(Your goal): Compute the number of lines in the following data that include the word "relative", and output that number alone.

── Source material ──

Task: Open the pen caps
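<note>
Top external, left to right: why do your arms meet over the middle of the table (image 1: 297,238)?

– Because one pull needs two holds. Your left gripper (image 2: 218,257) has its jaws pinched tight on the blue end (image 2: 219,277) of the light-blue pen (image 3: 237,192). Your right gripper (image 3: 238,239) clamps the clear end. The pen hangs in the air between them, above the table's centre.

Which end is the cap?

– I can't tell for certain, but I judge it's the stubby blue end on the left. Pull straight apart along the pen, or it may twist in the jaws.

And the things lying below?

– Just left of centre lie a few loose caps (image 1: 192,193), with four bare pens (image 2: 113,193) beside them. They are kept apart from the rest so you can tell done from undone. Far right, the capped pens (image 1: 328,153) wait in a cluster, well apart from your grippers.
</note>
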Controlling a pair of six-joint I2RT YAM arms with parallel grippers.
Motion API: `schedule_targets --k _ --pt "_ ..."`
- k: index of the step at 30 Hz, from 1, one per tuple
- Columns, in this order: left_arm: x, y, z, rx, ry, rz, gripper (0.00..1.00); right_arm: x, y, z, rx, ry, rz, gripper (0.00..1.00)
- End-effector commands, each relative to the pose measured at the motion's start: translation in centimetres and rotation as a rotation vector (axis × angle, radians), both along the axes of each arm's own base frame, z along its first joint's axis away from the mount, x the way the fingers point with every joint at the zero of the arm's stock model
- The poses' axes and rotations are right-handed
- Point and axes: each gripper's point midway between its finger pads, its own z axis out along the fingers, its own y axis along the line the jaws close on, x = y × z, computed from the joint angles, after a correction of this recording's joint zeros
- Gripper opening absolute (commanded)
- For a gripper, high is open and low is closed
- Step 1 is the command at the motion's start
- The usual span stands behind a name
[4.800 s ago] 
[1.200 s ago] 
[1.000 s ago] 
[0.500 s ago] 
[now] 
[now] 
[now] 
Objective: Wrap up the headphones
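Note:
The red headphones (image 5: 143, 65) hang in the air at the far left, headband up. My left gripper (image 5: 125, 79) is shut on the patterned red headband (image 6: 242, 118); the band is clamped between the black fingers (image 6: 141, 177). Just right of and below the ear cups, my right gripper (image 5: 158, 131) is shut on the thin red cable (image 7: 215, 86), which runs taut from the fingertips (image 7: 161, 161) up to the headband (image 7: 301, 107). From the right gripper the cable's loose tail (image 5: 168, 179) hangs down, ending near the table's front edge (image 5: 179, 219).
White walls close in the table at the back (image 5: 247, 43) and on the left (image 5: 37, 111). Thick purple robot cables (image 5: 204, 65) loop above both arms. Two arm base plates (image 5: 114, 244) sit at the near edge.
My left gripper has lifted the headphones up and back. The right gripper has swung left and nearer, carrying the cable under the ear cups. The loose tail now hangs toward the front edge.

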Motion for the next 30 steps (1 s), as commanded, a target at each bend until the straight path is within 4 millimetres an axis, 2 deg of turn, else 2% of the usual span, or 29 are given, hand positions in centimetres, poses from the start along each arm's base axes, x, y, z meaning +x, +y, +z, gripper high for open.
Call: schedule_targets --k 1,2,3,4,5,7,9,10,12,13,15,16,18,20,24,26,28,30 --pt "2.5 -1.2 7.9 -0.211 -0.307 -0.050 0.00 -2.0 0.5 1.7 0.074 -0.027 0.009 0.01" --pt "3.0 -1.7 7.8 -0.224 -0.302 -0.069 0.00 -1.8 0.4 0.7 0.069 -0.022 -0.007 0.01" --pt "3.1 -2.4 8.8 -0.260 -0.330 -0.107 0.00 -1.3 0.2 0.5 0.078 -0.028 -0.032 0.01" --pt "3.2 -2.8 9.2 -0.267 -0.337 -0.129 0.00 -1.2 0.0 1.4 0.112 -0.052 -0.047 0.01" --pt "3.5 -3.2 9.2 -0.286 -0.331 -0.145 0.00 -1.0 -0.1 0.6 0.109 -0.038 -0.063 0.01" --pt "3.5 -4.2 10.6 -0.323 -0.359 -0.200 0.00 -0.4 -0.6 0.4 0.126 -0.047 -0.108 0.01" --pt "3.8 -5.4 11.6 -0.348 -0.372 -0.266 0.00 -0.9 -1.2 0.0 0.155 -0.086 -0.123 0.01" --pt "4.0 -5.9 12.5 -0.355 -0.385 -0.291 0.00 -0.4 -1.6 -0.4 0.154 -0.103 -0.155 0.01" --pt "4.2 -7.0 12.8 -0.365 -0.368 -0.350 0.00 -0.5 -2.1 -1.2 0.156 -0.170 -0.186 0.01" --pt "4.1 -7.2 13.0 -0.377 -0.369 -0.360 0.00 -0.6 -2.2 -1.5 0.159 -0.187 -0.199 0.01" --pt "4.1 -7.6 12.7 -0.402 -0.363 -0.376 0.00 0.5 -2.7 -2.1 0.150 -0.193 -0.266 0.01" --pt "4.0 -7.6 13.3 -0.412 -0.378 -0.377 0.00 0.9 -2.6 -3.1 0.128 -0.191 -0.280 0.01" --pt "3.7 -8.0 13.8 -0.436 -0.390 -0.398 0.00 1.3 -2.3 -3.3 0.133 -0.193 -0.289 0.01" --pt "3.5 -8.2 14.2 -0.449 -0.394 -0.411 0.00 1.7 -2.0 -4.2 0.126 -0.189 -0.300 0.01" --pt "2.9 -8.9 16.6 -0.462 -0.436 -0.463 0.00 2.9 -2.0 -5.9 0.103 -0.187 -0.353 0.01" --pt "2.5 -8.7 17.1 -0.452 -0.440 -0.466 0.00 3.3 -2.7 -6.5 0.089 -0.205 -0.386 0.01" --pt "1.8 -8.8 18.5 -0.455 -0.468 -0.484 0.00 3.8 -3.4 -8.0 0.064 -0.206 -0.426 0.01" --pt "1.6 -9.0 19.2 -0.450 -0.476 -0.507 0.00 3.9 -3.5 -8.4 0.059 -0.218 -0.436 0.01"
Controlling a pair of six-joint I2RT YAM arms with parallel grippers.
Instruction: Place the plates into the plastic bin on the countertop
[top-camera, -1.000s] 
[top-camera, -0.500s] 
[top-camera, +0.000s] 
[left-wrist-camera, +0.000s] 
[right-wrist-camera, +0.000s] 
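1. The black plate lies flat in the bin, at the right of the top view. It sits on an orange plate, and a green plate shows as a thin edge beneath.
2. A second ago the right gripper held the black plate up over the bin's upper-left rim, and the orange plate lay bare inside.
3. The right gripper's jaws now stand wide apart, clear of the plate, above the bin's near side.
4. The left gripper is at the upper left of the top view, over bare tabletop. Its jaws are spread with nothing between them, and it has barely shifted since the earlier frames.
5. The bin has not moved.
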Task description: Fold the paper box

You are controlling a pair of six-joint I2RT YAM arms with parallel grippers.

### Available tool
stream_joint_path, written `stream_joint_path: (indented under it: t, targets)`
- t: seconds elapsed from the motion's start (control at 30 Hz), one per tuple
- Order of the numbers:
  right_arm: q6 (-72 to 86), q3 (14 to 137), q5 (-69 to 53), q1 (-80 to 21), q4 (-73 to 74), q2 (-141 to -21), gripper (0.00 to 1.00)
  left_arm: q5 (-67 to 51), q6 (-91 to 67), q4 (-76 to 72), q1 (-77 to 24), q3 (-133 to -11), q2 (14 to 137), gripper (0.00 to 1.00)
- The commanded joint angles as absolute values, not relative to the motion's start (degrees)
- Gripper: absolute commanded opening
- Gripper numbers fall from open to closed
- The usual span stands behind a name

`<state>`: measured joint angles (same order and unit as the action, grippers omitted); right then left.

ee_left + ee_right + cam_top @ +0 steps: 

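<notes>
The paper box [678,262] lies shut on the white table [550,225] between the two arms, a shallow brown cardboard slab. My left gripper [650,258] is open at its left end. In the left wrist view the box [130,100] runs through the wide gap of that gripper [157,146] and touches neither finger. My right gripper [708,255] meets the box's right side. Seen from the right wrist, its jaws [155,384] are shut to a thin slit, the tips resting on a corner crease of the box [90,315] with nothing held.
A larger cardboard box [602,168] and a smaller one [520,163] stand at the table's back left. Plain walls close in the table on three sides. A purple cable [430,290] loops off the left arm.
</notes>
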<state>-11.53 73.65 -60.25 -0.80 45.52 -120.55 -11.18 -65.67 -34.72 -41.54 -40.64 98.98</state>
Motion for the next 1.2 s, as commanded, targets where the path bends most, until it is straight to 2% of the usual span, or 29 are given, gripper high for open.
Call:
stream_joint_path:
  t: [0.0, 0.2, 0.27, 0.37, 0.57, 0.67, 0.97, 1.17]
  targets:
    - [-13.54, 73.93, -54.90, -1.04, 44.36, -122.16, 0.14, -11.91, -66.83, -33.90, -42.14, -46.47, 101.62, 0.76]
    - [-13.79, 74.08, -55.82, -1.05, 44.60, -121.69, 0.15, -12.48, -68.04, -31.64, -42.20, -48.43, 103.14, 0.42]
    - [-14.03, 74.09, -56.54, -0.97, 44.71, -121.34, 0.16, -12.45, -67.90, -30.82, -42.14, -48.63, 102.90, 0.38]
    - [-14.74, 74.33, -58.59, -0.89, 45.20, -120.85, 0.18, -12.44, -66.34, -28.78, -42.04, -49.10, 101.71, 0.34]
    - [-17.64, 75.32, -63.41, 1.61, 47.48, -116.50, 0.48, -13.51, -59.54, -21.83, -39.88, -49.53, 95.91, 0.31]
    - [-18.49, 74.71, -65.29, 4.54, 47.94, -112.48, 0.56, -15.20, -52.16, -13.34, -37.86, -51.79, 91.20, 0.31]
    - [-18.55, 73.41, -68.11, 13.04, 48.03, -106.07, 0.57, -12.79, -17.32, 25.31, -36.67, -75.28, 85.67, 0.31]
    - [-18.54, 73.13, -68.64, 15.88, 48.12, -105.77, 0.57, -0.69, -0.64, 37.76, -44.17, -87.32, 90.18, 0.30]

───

(Result of this task): 2